Ask HN: How would you handle a large traffic spike (eg. being frontpage on HN)? - atarian
What strategies would you use to prepare or respond to a large spike of traffic?
======
patio11
This depends almost entirely on what you're doing. If the site at issue isn't
dynamic, my suggested action is probably "do nothing", because being
frontpaged by HN is not going to tax any computer routinely used to serve web
pages in 2017.

If you genuinely have problems, then the question boils down to "What is going
to break first?" and whether it makes more sense to harden that or temporarily
disable it. If you're a flight search engine and responding to flight searches
is just intrinsically costly, then you probably need more capacity and/or a
way to "shed load" and redirect folks into some sort of queue or alternative
UX ("We're overloaded; give us your email address and we'll get back to you.")

If the dynamism on your pages is something that is incidental to their
functionality, fakeable, or chosen simply for programmer convenience, you can
dial down the dynamism for the time being via e.g. sticking a cache in front
of the page, serving a static HTML version of it, pre-baking the default
search/etc rather than recomputing it live for each of the 40k sessions, etc.

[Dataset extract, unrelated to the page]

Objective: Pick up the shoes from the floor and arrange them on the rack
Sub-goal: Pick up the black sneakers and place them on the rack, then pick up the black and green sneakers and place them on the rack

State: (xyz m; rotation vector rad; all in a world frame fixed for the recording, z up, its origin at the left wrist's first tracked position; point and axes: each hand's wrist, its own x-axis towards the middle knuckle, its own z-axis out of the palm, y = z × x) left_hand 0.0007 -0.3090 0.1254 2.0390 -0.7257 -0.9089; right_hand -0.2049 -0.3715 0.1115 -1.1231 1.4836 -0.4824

The most common "HN killed my website" is probably WordPress being served by
Apache with KeepAlive on. That isn't simple to remediate if you continue
serving WordPress from Apache; this would be one of my fairly few cases where
it's a fundamental technology choice. (It is possible this has changed in
recent years, but for a period of several years "apt-get php apache2" would
get you an install guaranteed to blow up in production with over 10
simultaneous users.)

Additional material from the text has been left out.